Desafortunados los libros

Desafortunados los libros

Por Juan Bautista Durán

Trascendió en la prensa catalana el cierre de la biblioteca pública de un pequeño municipio del Ampurdán debido al escaso interés suscitado desde su apertura, ocho años atrás. En este tiempo, asegura el alcalde, si pasaron por las instalaciones «cinco personas ya es mucho». Ante tal circunstancia, el Ayuntamiento convino reformar la desafortunada biblioteca en un espacio coworking, de acuerdo con los nuevos tiempos, para beneficio de los jóvenes y de los emprendedores de la zona. Al parecer, la propuesta fue bien recibida y ya hay quienes acuden a diario a trabajar desde ahí.

Algunos vecinos se quejaron, si bien fueron los menos. Pocos podían quejarse, en verdad, sólo esos cinco que en su momento usaron los servicios de la biblioteca; y en tal caso, más que una queja, podían solicitar un arreglo. «Déjennos un mínimo espacio para nosotros», por ejemplo. Pero los libros volaron. Aparecieron amontonados junto al contendor azul, destinado al reciclaje de papel. Ciertas voces hablan de setecientos ejemplares y otras de dos mil, lo cual, tratándose de una biblioteca pública, es en cualquier caso una cantidad menor. ¿Cuántos miles de tomos puede albergar una biblioteca central y con años en sus estantes? Un montón… decenas y cientos de miles, y están ahí porque son cuidados, consultados, leídos y tenidos en cuenta. Según el alcalde, los que había en la biblioteca no eran demasiado relevantes, y los especialistas a quienes se lo consultó le aseguraron que no merecía la pena venderlos ni cederlos, ni intentar nada, debido a su «escaso valor».

No comparte esta opinión el ex-diputado en el Congreso Josep López de Lerma, quien donó parte de su biblioteca personal a la del pueblo y asegura que emprenderá acciones legales contra el Ayuntamiento. Los había de toda índole, dice, novelas de autores extranjeros, españoles y locales como Gironella o Espinàs, así como libros de historia o arte, y además no llegaron siquiera a exponerse. Habla incluso de «genocidio cultural», palabras a todas luces exageradas, propias de un mal lector, que el Sr. López de Lerma tendrá que matizar si de veras emprende las acciones legales. Una querella por el mal uso de su donación, desde luego, no estaría fuera de lugar. Ningún Ayuntamiento tiene derecho a tirar un fondo público a la basura, sin más ni más. Tampoco tiene demasiado sentido mantener abierta una biblioteca a la que apenas nadie acude, y por tanto, si el centro coworking atrae más a la población, bueno es el cambio.
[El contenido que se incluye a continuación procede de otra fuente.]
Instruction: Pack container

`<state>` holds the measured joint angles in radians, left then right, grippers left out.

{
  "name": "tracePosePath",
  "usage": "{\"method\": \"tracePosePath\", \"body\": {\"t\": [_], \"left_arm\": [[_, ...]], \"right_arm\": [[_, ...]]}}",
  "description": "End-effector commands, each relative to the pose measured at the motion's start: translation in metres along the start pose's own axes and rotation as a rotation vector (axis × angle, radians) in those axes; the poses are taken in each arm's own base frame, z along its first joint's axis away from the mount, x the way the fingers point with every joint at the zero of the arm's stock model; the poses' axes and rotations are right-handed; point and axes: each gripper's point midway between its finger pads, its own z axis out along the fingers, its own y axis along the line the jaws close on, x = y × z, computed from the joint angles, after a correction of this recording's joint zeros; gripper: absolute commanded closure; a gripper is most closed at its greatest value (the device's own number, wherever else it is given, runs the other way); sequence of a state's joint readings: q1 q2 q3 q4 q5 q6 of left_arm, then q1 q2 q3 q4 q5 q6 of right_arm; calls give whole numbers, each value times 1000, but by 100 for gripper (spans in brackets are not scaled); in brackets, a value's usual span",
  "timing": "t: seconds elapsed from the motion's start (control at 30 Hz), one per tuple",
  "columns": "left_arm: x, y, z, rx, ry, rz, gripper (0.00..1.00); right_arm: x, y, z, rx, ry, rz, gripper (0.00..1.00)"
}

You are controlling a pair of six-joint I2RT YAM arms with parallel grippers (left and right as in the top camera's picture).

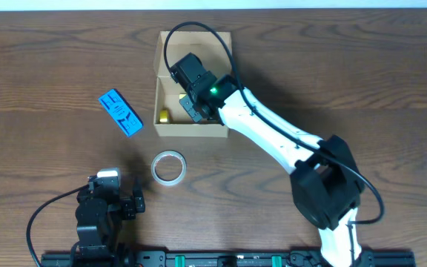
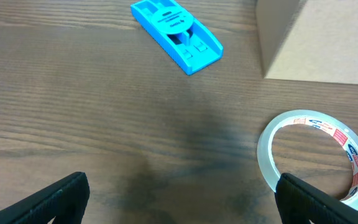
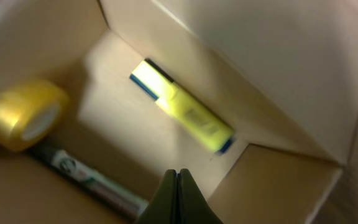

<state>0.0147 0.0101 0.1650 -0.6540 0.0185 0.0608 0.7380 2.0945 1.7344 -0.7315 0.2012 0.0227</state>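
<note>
The container (image 1: 160, 81) is an open tan cardboard box at the table's back middle; its wall (image 2: 319, 37) also shows in the left wrist view. My right gripper (image 3: 178, 180) hangs inside the container (image 3: 278, 68), jaws shut on nothing. Below it lie a yellow highlighter (image 3: 182, 107), a yellow tape roll (image 3: 23, 115) and a dark marker (image 3: 89, 179). From overhead only the yellow roll (image 1: 164, 116) shows beside the arm. My left gripper (image 2: 179, 202) stands open and empty near the table's front edge, a clear tape roll (image 2: 319, 155) (image 1: 169, 167) by its right finger (image 2: 319, 199).
A blue plastic tool (image 1: 120, 112) (image 2: 176, 34) lies on the wood left of the box. The right arm's white links (image 1: 273, 137) stretch from the front right across to the box. The left arm's base (image 1: 98, 215) sits at the front left.
</note>
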Motion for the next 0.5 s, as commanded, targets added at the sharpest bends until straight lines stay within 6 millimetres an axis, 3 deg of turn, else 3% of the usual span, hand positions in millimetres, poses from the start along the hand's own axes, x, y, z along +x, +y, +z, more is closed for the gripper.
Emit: {"method": "tracePosePath", "body": {"t": [0.0, 0.07, 0.13, 0.2, 0.3, 0.33, 0.37, 0.4, 0.47], "left_arm": [[3, 0, 1, -3, 5, 16, 5], [3, 0, 1, -3, 5, 16, 5], [3, 0, 1, -3, 4, 16, 4], [3, 0, 1, -4, 4, 16, 5], [3, 0, 1, -3, 5, 16, 5], [3, 0, 1, -4, 5, 16, 5], [3, 0, 1, -3, 5, 16, 5], [3, 0, 1, -3, 5, 16, 5], [3, 0, 1, -4, 4, 16, 5]], "right_arm": [[-5, -7, 6, 11, -5, -11, 99], [-4, -7, 7, 12, -1, -12, 97], [-6, -8, 6, 20, -9, -11, 86], [-12, -11, 3, 30, -22, -7, 82], [-26, -16, -16, 34, -61, 3, 74], [-32, -18, -27, 35, -79, 8, 62], [-36, -22, -37, 35, -91, 12, 25], [-38, -25, -51, 33, -101, 18, 1], [-37, -28, -73, 3, -111, 33, 1]]}}
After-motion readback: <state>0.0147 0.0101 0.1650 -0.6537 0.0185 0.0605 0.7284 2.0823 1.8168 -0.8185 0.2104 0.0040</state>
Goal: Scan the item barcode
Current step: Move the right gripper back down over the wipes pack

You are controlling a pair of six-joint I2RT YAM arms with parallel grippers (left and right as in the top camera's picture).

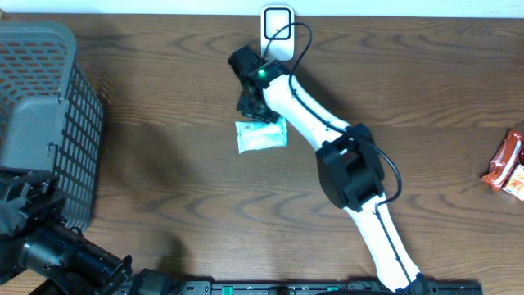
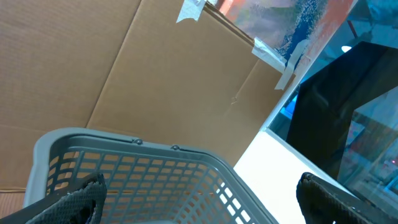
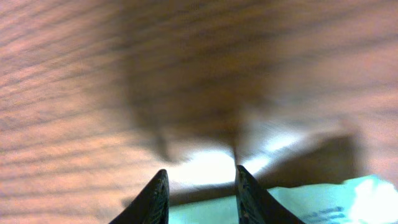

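Note:
The item, a mint-green and white packet [image 1: 261, 135], lies flat on the wooden table near the middle. My right gripper [image 1: 252, 104] is down at the packet's upper left edge. In the right wrist view the two dark fingertips [image 3: 158, 196] stand close together, with the packet's pale green edge [image 3: 205, 208] between them; the right gripper [image 3: 200, 190] is shut on that edge. A white scanner [image 1: 277, 29] stands at the table's far edge, just behind the right arm. My left gripper [image 2: 202, 205] is wide open with nothing in it, facing the grey basket [image 2: 143, 168].
A grey mesh basket [image 1: 49, 106] fills the left side of the table, with the left arm [image 1: 57, 246] below it. A red snack packet [image 1: 509, 162] lies at the right edge. The scanner's black cable loops over the right arm.

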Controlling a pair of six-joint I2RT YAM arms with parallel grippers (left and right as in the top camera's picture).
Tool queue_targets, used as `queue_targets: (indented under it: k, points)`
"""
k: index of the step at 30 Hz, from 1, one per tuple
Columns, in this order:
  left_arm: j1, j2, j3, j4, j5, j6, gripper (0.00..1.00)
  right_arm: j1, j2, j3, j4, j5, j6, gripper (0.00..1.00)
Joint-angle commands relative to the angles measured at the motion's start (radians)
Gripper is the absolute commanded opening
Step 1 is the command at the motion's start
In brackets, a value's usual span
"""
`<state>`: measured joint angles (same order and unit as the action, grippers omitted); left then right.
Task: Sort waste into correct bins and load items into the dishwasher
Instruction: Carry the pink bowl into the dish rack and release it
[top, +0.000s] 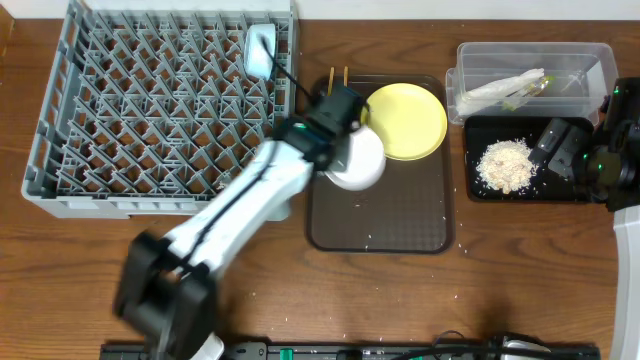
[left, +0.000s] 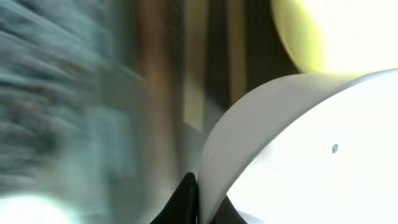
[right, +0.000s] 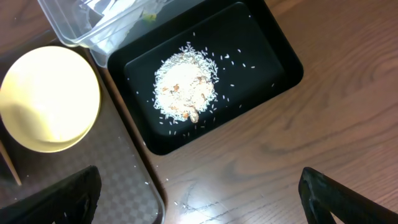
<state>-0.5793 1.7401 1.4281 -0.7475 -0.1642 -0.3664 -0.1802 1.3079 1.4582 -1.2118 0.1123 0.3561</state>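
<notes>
Desk: brown wood; rack (top: 60, 190) to the left of the left fingers (left: 185, 208), brown tray (top: 400, 225) beneath them, tub (top: 590, 60) and black tray (top: 520, 196) off to their right.
Left fingers: pinched shut on the white bowl (top: 358, 162), its rim between them. An edge grip like this should let the bowl be lifted and tipped onto the pegs.
White bowl: just below those fingers, over the brown tray, its edge against the plate (top: 410, 120); cannot tell whether it is off the tray.
Right fingers (top: 556, 148): spread wide, holding nothing, above the black tray with the crumbs (top: 506, 165) just ahead. They look parked clear of the left arm.
Around: chopsticks (top: 333, 78) just beyond the left fingers; blue bowl (top: 261, 50) already in the rack, beyond and to their left.
In the way: rack wall, blue bowl's corner, and the plate, which is close enough to be nudged.
Sorted: napkin (top: 495, 92) in the tub.
</notes>
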Motion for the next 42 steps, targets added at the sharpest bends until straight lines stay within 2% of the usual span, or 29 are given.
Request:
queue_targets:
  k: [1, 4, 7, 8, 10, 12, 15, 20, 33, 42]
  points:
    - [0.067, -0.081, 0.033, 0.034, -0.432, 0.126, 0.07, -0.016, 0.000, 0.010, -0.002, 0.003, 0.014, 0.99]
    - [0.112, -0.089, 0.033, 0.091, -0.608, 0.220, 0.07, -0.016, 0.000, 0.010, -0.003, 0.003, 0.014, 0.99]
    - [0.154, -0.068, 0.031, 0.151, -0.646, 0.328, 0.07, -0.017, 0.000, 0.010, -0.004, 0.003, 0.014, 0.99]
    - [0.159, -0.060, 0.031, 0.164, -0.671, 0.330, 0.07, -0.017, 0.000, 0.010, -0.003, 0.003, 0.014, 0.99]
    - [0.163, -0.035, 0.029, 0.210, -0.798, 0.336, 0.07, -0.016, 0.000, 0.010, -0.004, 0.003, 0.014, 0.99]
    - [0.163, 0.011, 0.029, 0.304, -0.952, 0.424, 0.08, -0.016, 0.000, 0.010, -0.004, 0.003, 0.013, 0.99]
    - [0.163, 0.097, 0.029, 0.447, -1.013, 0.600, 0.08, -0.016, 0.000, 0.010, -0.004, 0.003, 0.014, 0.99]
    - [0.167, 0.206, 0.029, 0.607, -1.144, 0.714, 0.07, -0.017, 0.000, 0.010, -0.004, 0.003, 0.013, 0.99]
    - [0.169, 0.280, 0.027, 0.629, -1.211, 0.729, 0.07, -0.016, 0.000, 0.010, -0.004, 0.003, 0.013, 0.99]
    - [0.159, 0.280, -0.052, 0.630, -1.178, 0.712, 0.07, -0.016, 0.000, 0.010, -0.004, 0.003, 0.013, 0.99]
Entre este tipo de nuevos espacios y una biblioteca, sin embargo, no parece que haya mucha diferencia, una cuestión de decibelios, nada más, que se solventa con los debidos tabiques. ¿Por qué no mantuvieron el fondo bibliotecario en el centro coworking? Esto es lo más sorprendente, por no decir grave, ya que acarrea el descrédito en que el libro ha caído como fuente de conocimiento. La idea tan repetida de Cicerón, según la cual uno lo tiene todo con una biblioteca y un jardín, se trueca hoy día en una buena pantalla y mejor conexión. Tengo internet, tengo acceso al mundo entero. Ésta viene siendo la premisa, también en el mundo laboral, una premisa equivocada, porque si bien internet es una herramienta muy útil, es al mismo tiempo un espacio confuso y viral donde el usuario puede verse más expuesto que en el centro de una gran metrópolis, perdido y solo. La inmediatez que conlleva, en efecto, es una maravilla para la comunicación y para tener primeros contactos con las materias deseadas y conocer las mejores fuentes, pero muy rara vez sirve para abundar en ellas. Es la principal distancia entre la pantalla y el libro. La escritura también se resiente de un formato a otro, y la capacidad de comprensión, y de esfuerzo.

Lo más preocupante en este caso ya no es que se tiraran los libros, sino que nadie mostrara el menor interés en mantenerlos. Disponer de un fondo de mil o dos mil libros siempre puede resultar útil para los usuarios de un espacio de estas características, y además, a poco que se acomode, la convivencia entre la clásica biblioteca y el nuevo ideal coworking parece más que factible. ¿No tienen acaso las nuevas generaciones necesidad de consultar libros, de buscar información e inspiración en obras literarias, humanísticas o científicas? ¿De verdad desprecian tanto el pensamiento y la labor de quienes nos preceden? Una biblioteca nunca hay que echarla a perder. Hay que cuidarla, como se cuida un jardín, y disponer para ello del esfuerzo de todos, porque ningún tiempo nuevo surge de la nada.